● Activity
What lines of the listing include the string "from"? Show them all.

--*--

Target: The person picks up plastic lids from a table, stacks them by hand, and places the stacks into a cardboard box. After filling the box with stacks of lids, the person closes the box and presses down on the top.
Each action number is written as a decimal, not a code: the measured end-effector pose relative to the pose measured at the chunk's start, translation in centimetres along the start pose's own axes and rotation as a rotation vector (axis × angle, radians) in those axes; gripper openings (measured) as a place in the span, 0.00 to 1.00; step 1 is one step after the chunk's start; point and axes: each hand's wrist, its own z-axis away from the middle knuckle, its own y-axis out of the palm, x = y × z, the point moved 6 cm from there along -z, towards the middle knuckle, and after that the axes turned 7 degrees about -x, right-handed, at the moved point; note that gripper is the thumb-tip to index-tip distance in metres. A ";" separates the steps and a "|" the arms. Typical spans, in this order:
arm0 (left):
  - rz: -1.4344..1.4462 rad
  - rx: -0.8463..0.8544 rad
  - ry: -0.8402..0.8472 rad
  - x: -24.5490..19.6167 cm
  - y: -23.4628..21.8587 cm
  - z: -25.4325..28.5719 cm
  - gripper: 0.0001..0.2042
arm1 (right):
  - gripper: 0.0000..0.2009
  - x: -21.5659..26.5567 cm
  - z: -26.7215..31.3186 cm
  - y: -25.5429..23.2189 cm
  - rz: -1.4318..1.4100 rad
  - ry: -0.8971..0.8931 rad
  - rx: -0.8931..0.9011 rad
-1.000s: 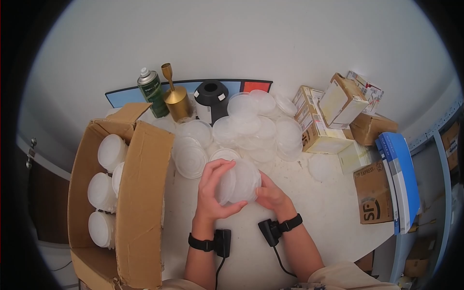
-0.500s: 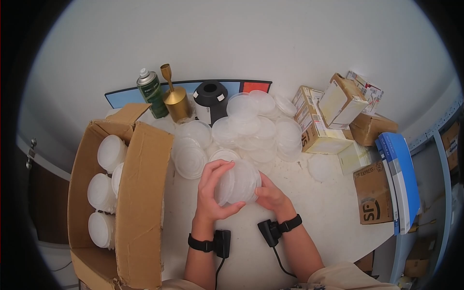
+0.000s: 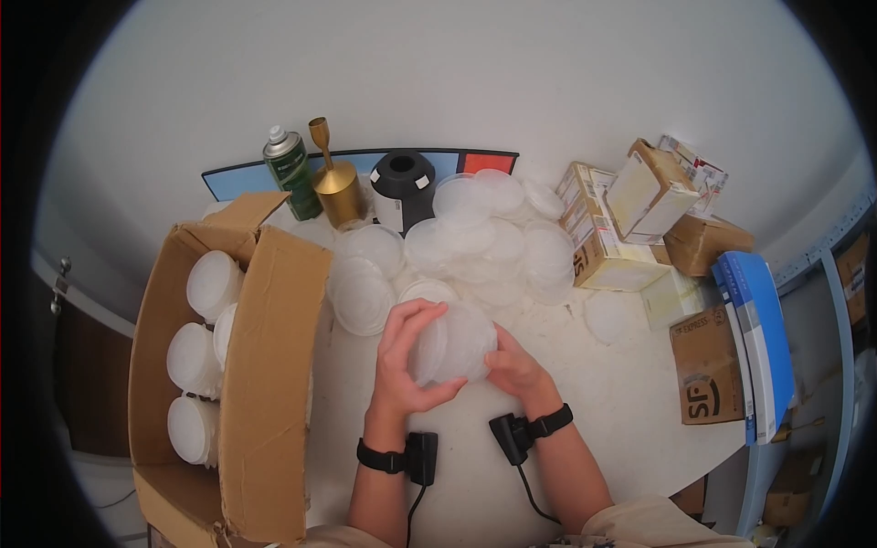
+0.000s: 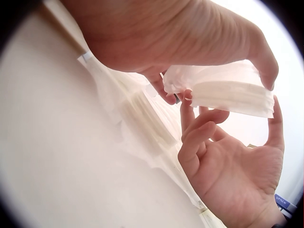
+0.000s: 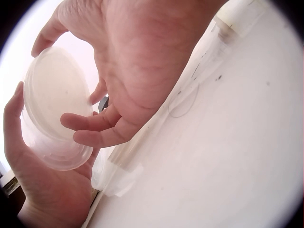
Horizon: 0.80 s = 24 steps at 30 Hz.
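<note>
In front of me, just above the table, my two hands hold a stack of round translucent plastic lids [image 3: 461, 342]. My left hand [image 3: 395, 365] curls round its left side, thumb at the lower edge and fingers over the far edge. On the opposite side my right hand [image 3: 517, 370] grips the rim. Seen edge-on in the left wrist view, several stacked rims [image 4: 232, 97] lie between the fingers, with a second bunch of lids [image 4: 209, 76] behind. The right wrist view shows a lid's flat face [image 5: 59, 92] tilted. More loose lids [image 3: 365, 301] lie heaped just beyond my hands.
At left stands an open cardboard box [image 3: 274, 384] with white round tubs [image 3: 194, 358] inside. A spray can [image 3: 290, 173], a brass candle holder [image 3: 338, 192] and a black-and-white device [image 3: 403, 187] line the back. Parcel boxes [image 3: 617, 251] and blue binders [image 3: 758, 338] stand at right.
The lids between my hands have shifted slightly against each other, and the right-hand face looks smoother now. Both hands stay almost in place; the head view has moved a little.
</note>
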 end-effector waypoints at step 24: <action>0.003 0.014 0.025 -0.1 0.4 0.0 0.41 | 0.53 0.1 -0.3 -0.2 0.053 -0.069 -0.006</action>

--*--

● Solution
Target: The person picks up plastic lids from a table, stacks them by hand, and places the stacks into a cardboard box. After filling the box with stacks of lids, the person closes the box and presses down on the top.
Each action number is written as a decimal, not a code: the measured end-effector pose relative to the pose measured at the chunk's start, translation in centimetres along the start pose's own axes and rotation as a rotation vector (axis × angle, radians) in those axes; gripper openings (measured) as a place in the span, 0.00 to 1.00; step 1 is one step after the chunk's start; point and axes: each hand's wrist, its own z-axis away from the middle knuckle, its own y-axis out of the palm, x = y × z, the point moved 6 cm from there along -z, towards the middle knuckle, and after that the axes turned 7 degrees about -x, right-handed, at the moved point; note that gripper is the thumb-tip to index-tip distance in metres. A ";" separates the steps and a "|" the arms. Typical spans, in this order:

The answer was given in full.